### Goal of the exercise
Identify each line below containing the string "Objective" and copy it.

### Records shown
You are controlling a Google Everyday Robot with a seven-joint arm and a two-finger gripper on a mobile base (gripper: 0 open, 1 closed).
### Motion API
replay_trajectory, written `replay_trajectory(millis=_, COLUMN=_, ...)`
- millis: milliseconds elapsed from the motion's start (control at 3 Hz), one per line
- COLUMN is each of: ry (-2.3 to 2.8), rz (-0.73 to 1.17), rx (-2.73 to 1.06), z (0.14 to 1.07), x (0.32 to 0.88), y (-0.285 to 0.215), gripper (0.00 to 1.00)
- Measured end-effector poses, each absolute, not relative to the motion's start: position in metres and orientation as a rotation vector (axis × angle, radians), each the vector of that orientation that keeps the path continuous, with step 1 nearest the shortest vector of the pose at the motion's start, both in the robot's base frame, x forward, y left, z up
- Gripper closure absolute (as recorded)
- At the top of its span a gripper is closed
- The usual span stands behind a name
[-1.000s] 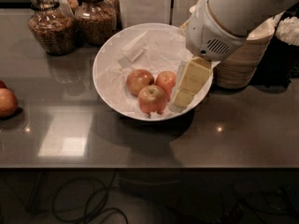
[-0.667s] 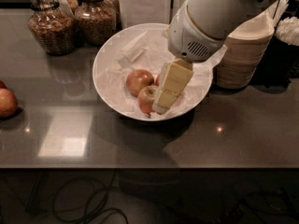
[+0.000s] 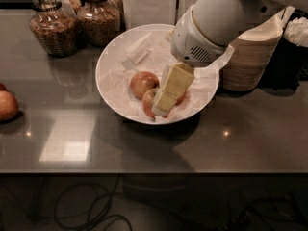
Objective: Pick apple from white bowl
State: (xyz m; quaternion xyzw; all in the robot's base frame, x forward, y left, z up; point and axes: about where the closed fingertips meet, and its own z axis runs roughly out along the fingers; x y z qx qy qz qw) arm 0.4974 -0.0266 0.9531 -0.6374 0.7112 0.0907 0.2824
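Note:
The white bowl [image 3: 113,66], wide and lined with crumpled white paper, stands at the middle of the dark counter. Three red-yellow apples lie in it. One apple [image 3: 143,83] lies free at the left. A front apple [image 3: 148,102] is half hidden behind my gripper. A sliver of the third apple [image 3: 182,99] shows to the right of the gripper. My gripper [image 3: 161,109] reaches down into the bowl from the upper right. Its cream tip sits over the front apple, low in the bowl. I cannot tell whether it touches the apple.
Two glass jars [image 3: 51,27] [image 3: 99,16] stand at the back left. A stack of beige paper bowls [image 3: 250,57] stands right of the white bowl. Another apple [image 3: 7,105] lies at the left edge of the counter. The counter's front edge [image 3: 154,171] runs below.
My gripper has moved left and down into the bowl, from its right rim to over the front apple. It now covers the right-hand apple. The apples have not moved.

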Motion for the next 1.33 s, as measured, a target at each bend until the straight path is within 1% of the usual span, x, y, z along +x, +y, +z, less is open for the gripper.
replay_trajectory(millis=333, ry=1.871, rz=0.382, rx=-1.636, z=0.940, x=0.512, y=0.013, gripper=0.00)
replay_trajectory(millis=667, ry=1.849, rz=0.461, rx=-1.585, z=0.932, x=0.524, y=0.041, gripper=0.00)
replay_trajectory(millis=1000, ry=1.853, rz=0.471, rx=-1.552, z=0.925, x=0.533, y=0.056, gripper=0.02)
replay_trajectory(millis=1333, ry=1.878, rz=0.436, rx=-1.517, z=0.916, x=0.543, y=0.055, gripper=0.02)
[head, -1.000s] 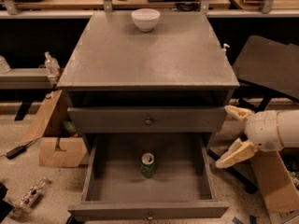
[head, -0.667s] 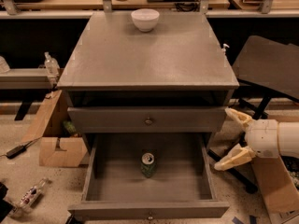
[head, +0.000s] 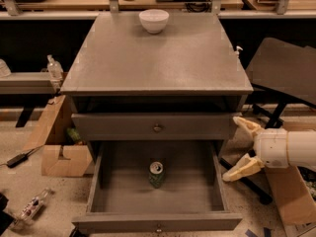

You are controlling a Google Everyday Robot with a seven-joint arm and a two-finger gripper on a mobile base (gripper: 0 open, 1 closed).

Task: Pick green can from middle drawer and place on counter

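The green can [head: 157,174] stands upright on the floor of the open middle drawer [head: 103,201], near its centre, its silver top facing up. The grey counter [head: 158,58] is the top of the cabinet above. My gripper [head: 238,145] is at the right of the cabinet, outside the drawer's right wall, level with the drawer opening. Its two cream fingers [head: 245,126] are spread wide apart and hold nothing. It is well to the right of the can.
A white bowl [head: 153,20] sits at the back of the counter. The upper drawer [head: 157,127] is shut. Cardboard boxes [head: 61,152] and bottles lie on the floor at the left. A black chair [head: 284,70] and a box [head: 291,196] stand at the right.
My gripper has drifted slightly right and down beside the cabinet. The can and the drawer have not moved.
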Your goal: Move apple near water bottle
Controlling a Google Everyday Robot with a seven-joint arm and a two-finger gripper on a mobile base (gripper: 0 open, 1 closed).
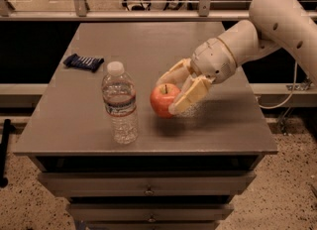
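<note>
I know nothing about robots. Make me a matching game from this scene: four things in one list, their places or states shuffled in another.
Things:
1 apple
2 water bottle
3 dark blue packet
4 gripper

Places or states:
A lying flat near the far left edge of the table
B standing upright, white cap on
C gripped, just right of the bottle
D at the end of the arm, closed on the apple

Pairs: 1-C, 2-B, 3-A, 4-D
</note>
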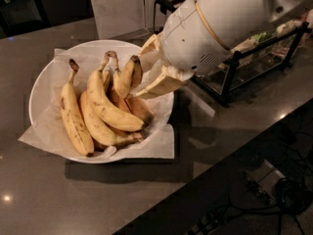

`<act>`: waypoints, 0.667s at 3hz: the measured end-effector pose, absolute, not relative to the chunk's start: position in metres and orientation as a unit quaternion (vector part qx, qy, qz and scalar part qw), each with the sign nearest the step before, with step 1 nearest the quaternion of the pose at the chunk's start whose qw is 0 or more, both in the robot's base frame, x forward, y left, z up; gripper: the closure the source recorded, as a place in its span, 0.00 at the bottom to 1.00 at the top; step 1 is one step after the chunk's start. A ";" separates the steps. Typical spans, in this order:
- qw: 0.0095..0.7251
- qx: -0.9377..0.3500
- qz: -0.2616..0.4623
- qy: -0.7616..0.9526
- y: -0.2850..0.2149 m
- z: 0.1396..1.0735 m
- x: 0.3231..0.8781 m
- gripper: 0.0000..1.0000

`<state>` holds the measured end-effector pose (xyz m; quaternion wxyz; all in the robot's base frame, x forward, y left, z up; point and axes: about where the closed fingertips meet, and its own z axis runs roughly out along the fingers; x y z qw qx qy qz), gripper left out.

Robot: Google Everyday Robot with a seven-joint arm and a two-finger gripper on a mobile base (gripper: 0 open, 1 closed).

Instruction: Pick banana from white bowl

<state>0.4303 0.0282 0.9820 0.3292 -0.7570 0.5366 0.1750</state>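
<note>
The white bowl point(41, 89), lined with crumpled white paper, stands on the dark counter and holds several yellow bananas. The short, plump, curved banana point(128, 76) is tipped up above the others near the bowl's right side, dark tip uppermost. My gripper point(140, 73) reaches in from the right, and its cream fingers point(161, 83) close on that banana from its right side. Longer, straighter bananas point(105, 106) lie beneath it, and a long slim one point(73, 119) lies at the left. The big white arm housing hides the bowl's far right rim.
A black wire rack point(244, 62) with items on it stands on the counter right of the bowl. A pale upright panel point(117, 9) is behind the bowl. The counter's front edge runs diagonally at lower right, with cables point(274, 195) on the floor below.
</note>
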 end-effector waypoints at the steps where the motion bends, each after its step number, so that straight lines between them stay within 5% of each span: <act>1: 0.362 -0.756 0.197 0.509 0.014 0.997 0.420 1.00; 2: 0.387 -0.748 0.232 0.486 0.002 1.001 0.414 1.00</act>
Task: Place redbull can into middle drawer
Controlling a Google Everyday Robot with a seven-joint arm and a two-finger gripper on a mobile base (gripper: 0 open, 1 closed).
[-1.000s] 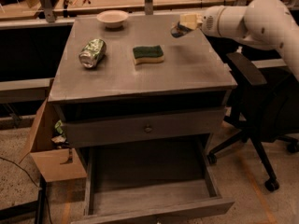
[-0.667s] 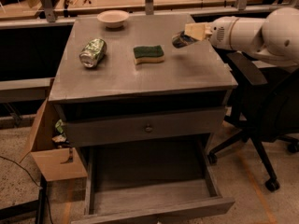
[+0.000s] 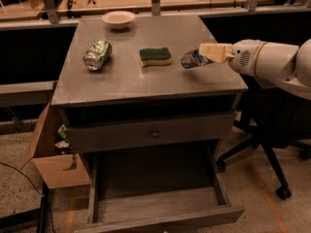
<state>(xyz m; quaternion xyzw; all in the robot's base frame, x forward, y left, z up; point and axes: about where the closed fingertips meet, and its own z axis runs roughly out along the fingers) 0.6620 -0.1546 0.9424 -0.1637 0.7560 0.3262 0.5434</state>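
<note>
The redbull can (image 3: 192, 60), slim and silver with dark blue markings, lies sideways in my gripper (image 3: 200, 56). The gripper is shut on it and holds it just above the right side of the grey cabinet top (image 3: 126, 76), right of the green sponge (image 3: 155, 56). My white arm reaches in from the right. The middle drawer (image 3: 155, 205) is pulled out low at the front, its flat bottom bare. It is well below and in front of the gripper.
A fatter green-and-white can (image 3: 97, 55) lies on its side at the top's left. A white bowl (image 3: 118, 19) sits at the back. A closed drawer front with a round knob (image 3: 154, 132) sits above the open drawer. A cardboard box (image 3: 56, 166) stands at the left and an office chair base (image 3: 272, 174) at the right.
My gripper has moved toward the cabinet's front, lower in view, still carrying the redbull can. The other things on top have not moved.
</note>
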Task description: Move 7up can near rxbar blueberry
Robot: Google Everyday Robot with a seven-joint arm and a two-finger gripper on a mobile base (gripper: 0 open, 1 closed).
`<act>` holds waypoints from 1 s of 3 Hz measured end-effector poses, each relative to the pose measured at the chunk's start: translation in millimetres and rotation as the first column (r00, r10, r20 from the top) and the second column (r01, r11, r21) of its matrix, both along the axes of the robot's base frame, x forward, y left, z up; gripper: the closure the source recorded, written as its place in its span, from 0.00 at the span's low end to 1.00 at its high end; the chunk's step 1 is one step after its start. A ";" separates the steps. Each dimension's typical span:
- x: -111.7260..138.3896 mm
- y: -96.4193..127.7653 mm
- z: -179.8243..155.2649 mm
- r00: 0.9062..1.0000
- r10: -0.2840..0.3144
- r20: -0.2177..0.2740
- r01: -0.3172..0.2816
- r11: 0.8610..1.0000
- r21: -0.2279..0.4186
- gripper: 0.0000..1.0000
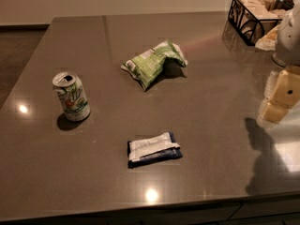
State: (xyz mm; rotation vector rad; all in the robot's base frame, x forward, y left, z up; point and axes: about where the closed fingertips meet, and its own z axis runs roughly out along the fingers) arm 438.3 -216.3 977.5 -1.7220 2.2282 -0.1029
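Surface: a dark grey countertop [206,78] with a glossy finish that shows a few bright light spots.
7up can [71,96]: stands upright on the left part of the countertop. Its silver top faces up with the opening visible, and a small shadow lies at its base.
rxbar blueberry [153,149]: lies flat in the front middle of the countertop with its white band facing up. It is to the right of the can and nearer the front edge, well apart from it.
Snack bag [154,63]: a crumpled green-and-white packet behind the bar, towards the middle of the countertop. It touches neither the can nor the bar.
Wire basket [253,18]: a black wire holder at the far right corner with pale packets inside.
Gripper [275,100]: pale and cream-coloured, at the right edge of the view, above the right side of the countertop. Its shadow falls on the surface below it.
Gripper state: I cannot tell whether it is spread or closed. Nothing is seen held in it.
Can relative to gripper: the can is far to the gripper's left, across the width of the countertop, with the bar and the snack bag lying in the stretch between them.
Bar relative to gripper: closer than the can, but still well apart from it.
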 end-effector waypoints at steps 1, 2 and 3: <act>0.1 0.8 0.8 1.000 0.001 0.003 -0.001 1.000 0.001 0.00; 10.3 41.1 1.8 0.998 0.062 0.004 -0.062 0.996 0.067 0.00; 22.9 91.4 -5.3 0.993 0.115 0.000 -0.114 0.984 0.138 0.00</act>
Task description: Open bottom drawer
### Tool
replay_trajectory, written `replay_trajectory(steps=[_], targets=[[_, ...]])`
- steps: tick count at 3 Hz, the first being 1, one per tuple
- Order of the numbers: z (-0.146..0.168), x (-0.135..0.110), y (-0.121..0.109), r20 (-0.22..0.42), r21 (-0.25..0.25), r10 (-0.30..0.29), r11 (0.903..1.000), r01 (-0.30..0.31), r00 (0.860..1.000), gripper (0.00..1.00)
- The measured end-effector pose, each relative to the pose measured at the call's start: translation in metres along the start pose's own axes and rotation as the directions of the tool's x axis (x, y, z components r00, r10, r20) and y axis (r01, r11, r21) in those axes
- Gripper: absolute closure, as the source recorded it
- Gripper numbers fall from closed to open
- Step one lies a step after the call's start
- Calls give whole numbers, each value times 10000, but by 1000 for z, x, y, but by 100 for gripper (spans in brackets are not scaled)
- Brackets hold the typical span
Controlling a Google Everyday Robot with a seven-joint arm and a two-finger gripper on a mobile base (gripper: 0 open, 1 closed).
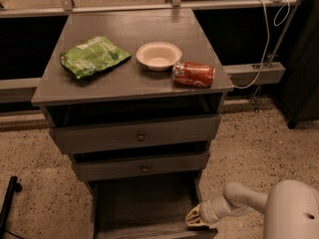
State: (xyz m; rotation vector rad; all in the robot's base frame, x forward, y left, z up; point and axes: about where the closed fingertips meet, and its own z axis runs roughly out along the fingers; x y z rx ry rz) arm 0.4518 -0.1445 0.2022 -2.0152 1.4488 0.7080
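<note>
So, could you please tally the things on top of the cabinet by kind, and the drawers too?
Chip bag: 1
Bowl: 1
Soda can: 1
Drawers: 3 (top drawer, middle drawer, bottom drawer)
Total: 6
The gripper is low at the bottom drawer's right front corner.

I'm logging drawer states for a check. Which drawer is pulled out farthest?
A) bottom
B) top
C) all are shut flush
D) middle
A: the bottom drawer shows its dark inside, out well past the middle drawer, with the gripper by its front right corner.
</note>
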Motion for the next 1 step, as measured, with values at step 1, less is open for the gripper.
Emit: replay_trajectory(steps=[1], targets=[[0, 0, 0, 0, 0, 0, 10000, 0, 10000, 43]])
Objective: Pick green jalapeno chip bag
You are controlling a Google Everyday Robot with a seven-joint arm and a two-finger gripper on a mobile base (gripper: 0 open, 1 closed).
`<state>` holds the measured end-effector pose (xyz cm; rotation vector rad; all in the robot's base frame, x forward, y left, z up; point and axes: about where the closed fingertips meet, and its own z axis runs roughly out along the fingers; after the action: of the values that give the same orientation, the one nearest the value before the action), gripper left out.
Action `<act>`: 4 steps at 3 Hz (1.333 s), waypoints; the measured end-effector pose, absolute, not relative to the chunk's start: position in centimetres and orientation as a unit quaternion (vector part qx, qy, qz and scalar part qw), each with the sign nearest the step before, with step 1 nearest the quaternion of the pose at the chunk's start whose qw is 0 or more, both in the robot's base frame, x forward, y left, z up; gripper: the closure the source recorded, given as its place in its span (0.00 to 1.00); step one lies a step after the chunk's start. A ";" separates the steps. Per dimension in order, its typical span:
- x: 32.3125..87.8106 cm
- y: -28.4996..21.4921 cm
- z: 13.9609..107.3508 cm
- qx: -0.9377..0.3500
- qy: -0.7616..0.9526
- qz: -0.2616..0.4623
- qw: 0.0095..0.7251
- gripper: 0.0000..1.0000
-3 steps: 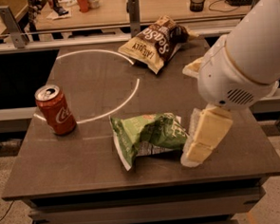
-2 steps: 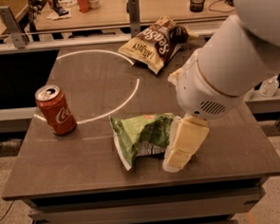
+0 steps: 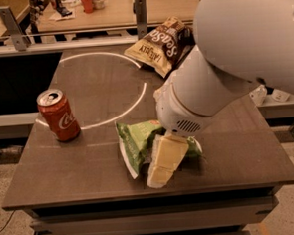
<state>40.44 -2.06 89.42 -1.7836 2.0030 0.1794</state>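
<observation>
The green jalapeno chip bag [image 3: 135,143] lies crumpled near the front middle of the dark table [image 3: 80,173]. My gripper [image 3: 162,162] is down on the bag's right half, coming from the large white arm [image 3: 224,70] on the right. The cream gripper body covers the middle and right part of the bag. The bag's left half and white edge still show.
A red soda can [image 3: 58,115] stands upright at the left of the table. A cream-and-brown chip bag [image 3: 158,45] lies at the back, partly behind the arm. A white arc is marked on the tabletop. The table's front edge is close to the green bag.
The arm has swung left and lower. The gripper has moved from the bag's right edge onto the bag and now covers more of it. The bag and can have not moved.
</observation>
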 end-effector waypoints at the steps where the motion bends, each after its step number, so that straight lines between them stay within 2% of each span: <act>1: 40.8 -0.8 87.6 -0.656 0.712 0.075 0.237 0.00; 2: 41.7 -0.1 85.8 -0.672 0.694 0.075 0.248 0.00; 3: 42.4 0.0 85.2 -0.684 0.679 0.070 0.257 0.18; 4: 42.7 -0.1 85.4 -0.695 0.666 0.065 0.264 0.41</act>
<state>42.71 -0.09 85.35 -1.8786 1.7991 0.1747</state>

### Answer box
Objective: Pick apple from white bowl
Objective: Pick green jalapeno chip bag

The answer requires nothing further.